Mr O'Donoghue told gardaí how he drove back to Inch and spent some 20 minutes looking for the body but he couldn't remove it from the briars and he ended up just burning some of the plastic with petrol and a lighter that he had brought with him.

"I started talking to the body, saying 'Rob', as if he were alive," said Mr O'Donoghue, adding that he decided to put off committing suicide that night and to return at first light and put the body on the beach where it could be found.

However when he returned home, he became involved in the search for Robert that night and over the following days. As he continued searching, he found it more difficult to come forward and tell what he had done, he said in his statement.

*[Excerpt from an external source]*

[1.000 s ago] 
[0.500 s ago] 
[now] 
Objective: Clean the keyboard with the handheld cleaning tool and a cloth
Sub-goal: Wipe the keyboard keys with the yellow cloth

"As each day went by, I felt the the hole getting bigger and I felt it more difficult to reveal the truth and carry out my plan and remove the body so he could be found; I didn't want him to be found where he was," he said in his statement.

"I am deeply sorry for what happened. Robert was a good friend, he was like a brother to me. If I could switch roles, I would. There was never any intention to harm him, what happened him was a fluke of an accident. I'm sorry I didn't come forward earlier."